Hey there Fungi Friday fam! Welcome back for yet another edition. This week we get away from psilocybin coverage and focus on how our little fungi friends can benefit our health in all sorts of ways. Also, it’s already the end of January, meaning we are basically 1/12 done with 2022. Crazy how fast time flies.. Let’s dive in!
Chewing gum made from mushroom extract can protect against Covid-19, scientists say.
The first article of the week features a new study claiming to have shown that chitosan – a type of sugar derived from shellfish and mushrooms – has shown some potential promise in the possibility that it might be able to interfere with the virus’s ability to latch on to healthy cells and cause infection. This study claims that after 30 minutes’ chewing, Covid-fighting chitosan enters and stays abundant in saliva, fighting off the virus.
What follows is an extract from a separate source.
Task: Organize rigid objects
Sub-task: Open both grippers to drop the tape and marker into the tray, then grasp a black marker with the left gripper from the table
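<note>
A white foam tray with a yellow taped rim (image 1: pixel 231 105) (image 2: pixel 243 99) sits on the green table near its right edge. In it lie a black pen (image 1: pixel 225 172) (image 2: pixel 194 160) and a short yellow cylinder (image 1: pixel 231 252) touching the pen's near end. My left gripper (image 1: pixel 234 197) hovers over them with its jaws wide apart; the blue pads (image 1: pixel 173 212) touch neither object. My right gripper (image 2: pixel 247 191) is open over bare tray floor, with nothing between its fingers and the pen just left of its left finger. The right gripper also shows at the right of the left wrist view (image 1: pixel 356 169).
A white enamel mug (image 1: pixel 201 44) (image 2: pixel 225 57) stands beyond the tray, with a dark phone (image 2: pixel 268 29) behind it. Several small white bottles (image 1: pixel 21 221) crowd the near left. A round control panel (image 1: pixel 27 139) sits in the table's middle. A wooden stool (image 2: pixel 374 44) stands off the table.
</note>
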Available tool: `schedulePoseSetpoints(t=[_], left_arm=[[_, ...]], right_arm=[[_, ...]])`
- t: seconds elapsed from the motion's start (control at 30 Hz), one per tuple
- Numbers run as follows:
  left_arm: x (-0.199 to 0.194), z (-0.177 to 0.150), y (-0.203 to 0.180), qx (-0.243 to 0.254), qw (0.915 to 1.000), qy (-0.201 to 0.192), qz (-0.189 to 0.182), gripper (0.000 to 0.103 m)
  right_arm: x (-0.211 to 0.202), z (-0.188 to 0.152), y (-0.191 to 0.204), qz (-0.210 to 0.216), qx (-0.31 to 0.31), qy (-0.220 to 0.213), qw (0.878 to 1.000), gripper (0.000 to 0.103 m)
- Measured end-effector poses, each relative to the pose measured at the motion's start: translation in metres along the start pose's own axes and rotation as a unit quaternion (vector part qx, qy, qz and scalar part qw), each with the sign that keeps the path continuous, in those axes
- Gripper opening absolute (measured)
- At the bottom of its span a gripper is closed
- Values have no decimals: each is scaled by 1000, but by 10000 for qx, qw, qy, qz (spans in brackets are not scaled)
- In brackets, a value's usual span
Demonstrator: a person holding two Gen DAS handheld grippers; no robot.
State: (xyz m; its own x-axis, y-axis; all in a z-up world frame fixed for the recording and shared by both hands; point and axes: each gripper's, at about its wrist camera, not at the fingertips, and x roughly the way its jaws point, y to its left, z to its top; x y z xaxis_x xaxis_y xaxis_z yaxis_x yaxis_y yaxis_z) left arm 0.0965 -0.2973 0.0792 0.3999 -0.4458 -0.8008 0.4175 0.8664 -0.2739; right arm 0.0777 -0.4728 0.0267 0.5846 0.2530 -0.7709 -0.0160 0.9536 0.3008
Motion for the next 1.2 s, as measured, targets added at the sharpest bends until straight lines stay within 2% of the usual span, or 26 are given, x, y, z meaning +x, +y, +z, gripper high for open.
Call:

And following this study, we now have scientists in Germany working on creating a new product named GoBeDo Immune Boosting Peppermint Gum, which they claim may prevent infection. Unfortunately there wasn’t a whole lot more in terms of detail behind the study, nor the product, but you can certainly bet it’s something we will be monitoring here at Fungi Fridays.
Is This New Mushroom Bacon the Most Sustainable Plant-Based Protein?
For the second feature of the week, who doesn’t love bacon? So when a crossover between bacon and our very own fungi, you know I couldn’t pass this article up.
The article covers AtLast Foods, a company that is developing one of the most delicious and sustainable plant-based bacon on the market. Currently capable of making 3 million pounds of mushroom bacon on just one acre of land, they are currently in the midst of plans to significantly expand their production and distribution capabilities.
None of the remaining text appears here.